Muchas noches de mi infancia las pasé abrazada a sus patas largas. Me la había hecho mi tía Lillian. Era negra, tan alta como yo y toda rellena de lana. Sara no dormía nunca, tenía siempre sus ojos de pañolenci abiertos vigilando que no me ataquen ni monstruos ni fantasmas, porque ella, más que nadie, sabía de mis terrores nocturnos.
De día también me acompañaba en juegos y tareas escolares y nuestro “distanciamiento” fue gradual, muy de a poquito, hasta que comencé a soltarme de su mano de tres dedos y caminé más segura por mi niñez.
Sin quererlo, pero segura de que el inconsciente habrá hecho de las suyas, aparecieron una Navidad las dos “peponas”. Candela y Julieta las arrastraron a toda hora por la casa, por el patio y por la terraza. Les dieron de comer carbón y galletitas, papas fritas y papelitos. Las bañaron con shampoo y les hicieron tantos extravagantes peinados que muy pronto se quedaron peladas. Fueron protagonistas de obras de teatro, conversaciones y secretos y destinatarias de tantas caricias y besos como retos y castigos de parte de sus precoces madres. Un día, cuando estuvieron listas también les dijeron adiós. Costó un poco, hubo lágrimas y cartita de despedida pero el consuelo que viajarían a Jujuy a manos de unas nenas que no tenían casa y dormían al calor de las raíces de los árboles fue suficiente para que tomaran la decisión de tamaño desprendimiento. Ellas solitas decidieron el destino de sus peponas cuando en el colegio les contaron la historia y comenzaron con la colecta. Estaban convencidas que sus muñecas además de servir de juguetes, servirían de abrigo.
No sé si será que me estoy poniendo vieja y empiezo con este cantito de “todo lo de antes era mejor” pero lo cierto es que no veo a las nenas modernas jugar con muñecas.

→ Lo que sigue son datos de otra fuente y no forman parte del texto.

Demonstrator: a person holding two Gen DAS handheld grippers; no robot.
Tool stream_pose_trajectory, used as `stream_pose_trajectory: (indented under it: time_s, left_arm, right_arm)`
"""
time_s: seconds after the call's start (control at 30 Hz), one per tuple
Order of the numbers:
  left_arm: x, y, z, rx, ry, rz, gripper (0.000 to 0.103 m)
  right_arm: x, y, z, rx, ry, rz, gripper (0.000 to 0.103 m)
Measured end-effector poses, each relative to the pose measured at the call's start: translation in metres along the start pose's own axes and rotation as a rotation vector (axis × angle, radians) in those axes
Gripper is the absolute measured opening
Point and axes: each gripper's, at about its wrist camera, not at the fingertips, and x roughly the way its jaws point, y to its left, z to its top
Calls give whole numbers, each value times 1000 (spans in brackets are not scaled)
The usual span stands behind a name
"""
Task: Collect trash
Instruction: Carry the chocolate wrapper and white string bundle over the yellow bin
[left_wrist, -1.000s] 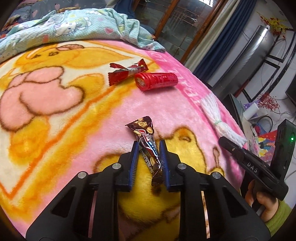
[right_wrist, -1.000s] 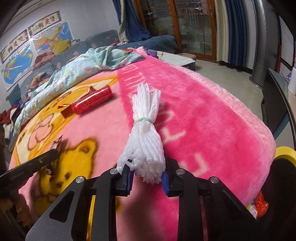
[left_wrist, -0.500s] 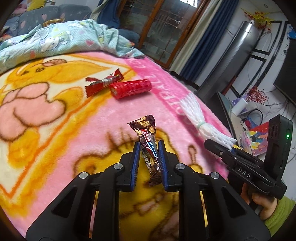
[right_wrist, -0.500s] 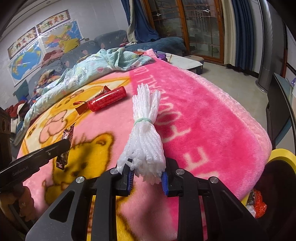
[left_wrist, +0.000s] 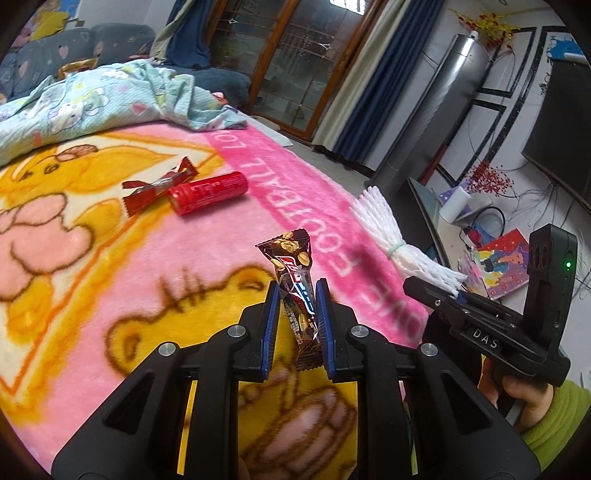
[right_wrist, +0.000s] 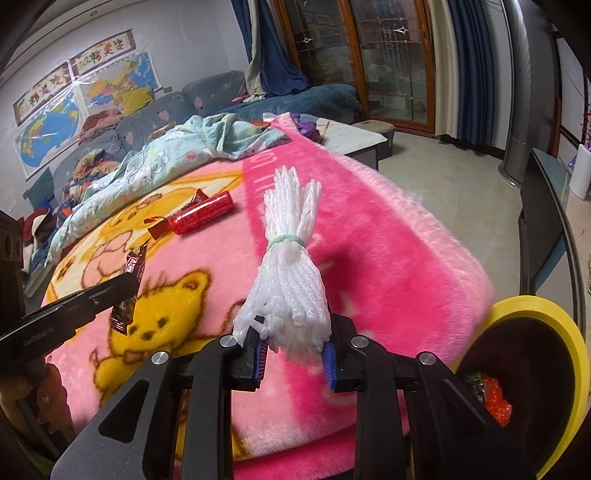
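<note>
My left gripper (left_wrist: 295, 301) is shut on a brown candy bar wrapper (left_wrist: 291, 266), held upright above the pink blanket (left_wrist: 221, 258). My right gripper (right_wrist: 293, 345) is shut on the lower end of a white foam net bundle (right_wrist: 290, 266) tied with a green band, lifted off the blanket. The same bundle (left_wrist: 391, 236) shows at the right of the left wrist view, and the wrapper (right_wrist: 129, 288) at the left of the right wrist view. A red tube (left_wrist: 207, 192) and a red wrapper (left_wrist: 155, 186) lie on the blanket farther back.
A yellow-rimmed trash bin (right_wrist: 546, 332) with trash inside stands at the lower right, below the blanket's edge. A light blue quilt (left_wrist: 92, 99) is bunched at the far side. A sofa, glass doors and a dark TV stand (right_wrist: 546, 221) surround the bed.
Both grippers have risen off the blanket with their loads; the wrapper and the foam bundle now hang clear of the surface. The red tube and red wrapper look farther away.
</note>
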Motion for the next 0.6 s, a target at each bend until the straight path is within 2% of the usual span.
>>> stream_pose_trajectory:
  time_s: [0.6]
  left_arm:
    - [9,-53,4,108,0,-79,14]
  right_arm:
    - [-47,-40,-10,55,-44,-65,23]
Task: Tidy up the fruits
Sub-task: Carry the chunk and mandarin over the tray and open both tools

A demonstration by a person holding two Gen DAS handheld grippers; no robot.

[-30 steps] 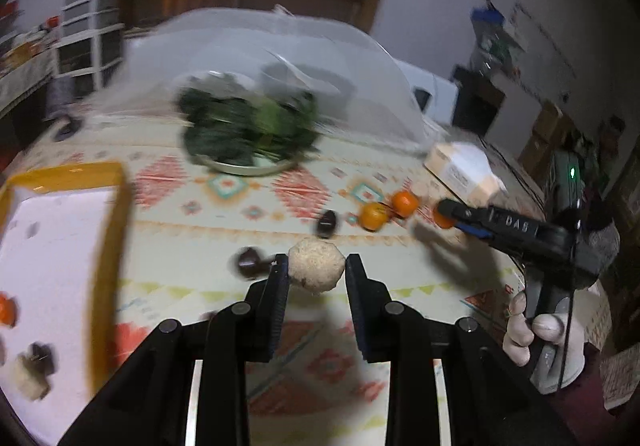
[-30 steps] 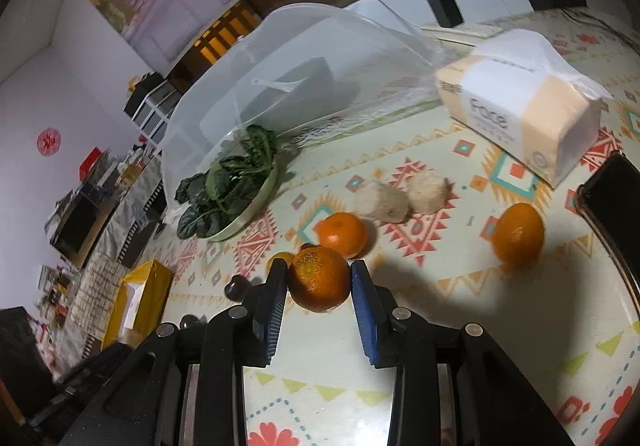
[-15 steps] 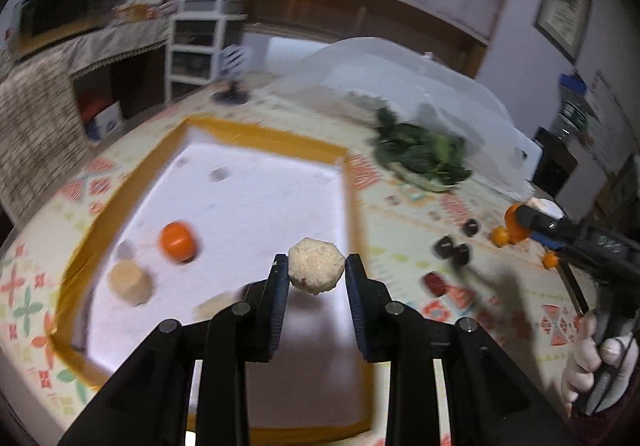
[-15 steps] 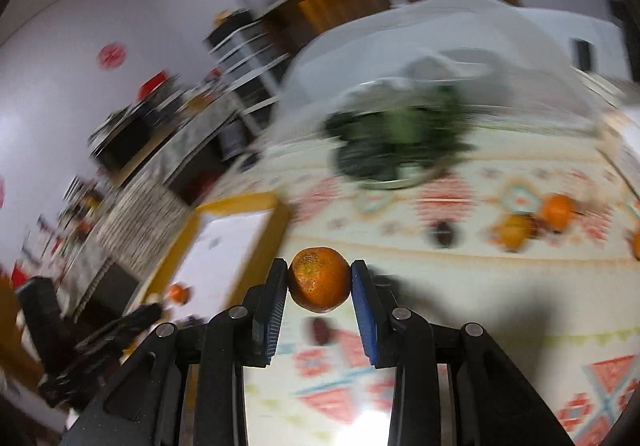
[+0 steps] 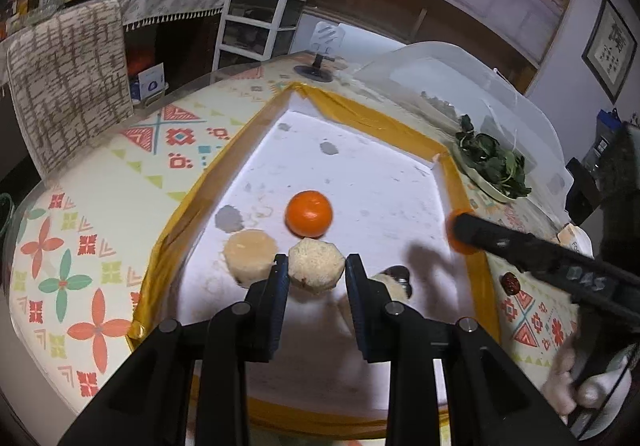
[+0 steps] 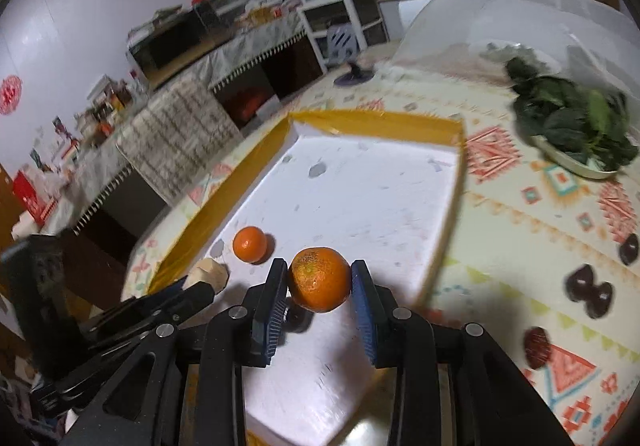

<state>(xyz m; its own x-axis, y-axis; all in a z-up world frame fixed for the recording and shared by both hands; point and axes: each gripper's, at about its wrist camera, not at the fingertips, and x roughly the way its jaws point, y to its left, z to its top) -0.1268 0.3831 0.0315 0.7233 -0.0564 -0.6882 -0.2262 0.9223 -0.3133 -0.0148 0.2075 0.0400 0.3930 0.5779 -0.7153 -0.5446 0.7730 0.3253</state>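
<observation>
My table (image 5: 100,206) carries a patterned cloth, and on it sits the tray (image 5: 224,162) – white floor, yellow rim – which fills most of both views. Beyond the tray I see a clear dome cover (image 6: 520,10) and a plate of greens (image 6: 572,130) just in front of it.

My left gripper (image 5: 317,269) hangs over the near part of the tray, its jaws clamped on a pale peeled chunk (image 5: 316,264). Just left of it a second pale chunk (image 5: 250,256) rests on the tray floor, and a loose orange (image 5: 309,214) lies just beyond them, also inside the tray. Something dark and pale lies by the right finger, partly hidden – I cannot tell what it is.

My right gripper (image 6: 319,280) is above the tray's near right edge, jaws pressed against a mandarin (image 6: 319,279) held clear of the floor. Off the tray, on the cloth to the right, I see a few dark fruits (image 6: 588,288) and a reddish one (image 6: 537,347).
</observation>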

Los nombres de sus juguetes son todos en inglés y algunos vienen con funciones y manuales que los grandes tardan tres días en descifrar.
No veo juego de caricias, de abrazos de enseñanzas, no veo inventiva, imaginación y no veo diversión.
Para este día del Niño mi más ferviente deseo es que ¡vuelvan las muñecas! Las peponas, las pata larga, los bebotes y las que hacen pi pi, que vuelvan también los peluches y muñecos en todas sus formas, los extraterrestres, los perros salchichas, las ardillas y las jirafas. Que padres y hermanos mayores se unan al juego. Porque que los chicos jueguen y crezcan vinculándose desde el amor con sus compañeros inseparables de aventuras, es un ejercicio que estoy segura les servirá para relacionarse más humana y sensiblemente con sus amigos y afectos del resto de sus vidas adultas.